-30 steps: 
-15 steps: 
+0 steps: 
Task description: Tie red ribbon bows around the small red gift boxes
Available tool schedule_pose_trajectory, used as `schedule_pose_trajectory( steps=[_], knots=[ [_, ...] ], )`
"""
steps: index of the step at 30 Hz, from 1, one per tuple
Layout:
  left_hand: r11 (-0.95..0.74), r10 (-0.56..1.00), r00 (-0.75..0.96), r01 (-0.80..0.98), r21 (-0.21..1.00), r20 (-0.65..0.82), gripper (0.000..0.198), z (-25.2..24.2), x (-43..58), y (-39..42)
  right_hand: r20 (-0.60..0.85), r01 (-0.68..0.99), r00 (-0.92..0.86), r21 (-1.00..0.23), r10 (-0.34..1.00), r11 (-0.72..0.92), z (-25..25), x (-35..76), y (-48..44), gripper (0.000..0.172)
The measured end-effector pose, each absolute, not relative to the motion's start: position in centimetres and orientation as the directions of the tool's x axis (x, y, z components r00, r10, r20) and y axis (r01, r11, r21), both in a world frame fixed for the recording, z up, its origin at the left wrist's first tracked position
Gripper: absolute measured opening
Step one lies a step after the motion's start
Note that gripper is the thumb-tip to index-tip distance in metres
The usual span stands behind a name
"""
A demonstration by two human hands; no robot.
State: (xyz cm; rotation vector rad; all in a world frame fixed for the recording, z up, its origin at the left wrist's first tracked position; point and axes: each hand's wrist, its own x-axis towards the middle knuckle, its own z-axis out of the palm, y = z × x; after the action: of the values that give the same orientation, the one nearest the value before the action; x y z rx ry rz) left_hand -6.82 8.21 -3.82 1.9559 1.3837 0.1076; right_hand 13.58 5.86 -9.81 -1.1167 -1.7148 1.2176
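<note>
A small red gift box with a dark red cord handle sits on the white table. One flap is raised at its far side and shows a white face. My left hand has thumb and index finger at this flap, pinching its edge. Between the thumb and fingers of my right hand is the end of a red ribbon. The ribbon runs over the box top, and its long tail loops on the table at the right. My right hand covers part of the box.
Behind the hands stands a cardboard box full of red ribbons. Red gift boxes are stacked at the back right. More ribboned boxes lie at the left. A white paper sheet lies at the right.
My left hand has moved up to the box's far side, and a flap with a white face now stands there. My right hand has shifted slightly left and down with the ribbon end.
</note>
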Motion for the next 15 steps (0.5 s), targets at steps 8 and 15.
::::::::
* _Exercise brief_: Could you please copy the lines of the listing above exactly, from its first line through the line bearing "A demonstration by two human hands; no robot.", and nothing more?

* _Result_:
-30 steps: 
-15 steps: 
+0 steps: 
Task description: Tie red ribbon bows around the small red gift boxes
Available tool schedule_pose_trajectory, used as `schedule_pose_trajectory( steps=[_], knots=[ [_, ...] ], )`
"""
steps: index of the step at 30 Hz, from 1, one per tuple
Layout:
  left_hand: r11 (-0.95..0.74), r10 (-0.56..1.00), r00 (-0.75..0.96), r01 (-0.80..0.98), r21 (-0.21..1.00), r20 (-0.65..0.82), gripper (0.000..0.198), z (-25.2..24.2), x (-43..58), y (-39..42)
  right_hand: r20 (-0.60..0.85), r01 (-0.68..0.99), r00 (-0.92..0.86), r21 (-1.00..0.23), r10 (-0.34..1.00), r11 (-0.72..0.92), z (-25..25), x (-35..76), y (-48..44), gripper (0.000..0.172)
The measured end-effector pose, each absolute, not relative to the motion's start: position in centimetres and orientation as the directions of the tool's x axis (x, y, z components r00, r10, r20) and y axis (r01, r11, r21), both in a world frame fixed for the recording, z up, its origin at the left wrist's first tracked position
Gripper: absolute measured opening
Step one lies a step after the motion's start
Note that gripper is the thumb-tip to index-tip distance in metres
The usual span stands behind a name
"""
A demonstration by two human hands; no robot.

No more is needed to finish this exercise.